NEW DELHI — Earlier this week the Chief Minister of Delhi, Arvind Kejriwal imposed a week-long lockdown in the capital of the country after a sudden increase in the number of cases.
Currently, there are 877,146 cases in the capital of the country with more than 20,000 cases being recorded daily.
“I think this was very essential and needed to be done in order to get the cases in control in the capital, given the sudden and mysterious increase in cases,” said Vinesh Kumar, who works at the Punjab National Bank.
This news came shortly after the Chief Minister imposed a number of restrictions, including the shutting down of restaurants and imposing a weekend curfew in order to get the cases in control.
Uttar Pradesh is another state that has seen a massive increase in coronavirus cases. The northern state saw recorded more than 28,000 cases on April 20, taking its total tally to 879,831.
Along with New Delhi, the state of Maharashtra also imposed a lockdown earlier this week for 14 days. Maharashtra is the worst-hit state in the country, with a total of 3.8 million cases and more than 50,000 cases recorded daily.
States like Uttar Pradesh, Rajasthan, Chandigarh, and others have either imposed a night curfew, a weekend curfew, or both in order to get the cases in check.

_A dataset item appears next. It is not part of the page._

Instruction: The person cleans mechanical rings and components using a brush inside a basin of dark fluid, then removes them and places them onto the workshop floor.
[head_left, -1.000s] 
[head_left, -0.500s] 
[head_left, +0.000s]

The reasons for the sudden increase in the number of COVID-19 cases in the country have been linked to a new homegrown mutant variant of the Sars-CoV-2. Genome sequencing in Maharashtra attributed over 60 per cent of fresh cases to an India-grown mutant variant of coronavirus, also known as B.1.617 and as a double mutant.
Chief Minister of Delhi, Arvind Kejriwal, claimed the variant is now also affecting younger people in the country, as opposed to the first wave which seemed to affect the older people more often.
Apart from the new variant, festivities taking place in the state of Uttarakhand, mainly the Kumbh Mela, the world’s the largest religious gathering, could be another reason for the sudden increase in cases. The Kumbh Mela brings Hindu holy men together to discuss their faith and disseminate information about their religion.
“At a time when everyone should be more cautious, you see these festivals taking place and people gathering in masses. It’s scary and just doesn’t feel safe anymore,” said Katha Ray, a resident of Uttarakhand, a northern state in India.
Even though governments have assured the general public there is no shortage of beds and oxygen at the hospitals, it is a completely different picture at the hospitals across the country. The public is using social media to help out anyone in need of medical assistance.
Doctors are setting up appointments with their patients virtually and are asking people to stay at home as much as possible.
“We don’t when the cases will go down, till then everyone needs to follow the proper protocols, wear a mask, two if possible, maintain social distancing, and if possible, staying at home completely,” said Dr. Sharat Latta, head of the Ear Nose and Throat Department at Jaypee Hospital.
India is the second worst-hit country in the number of cases, with 15.3 million cases in total and more than 200,000 cases daily, overtaking Brazil.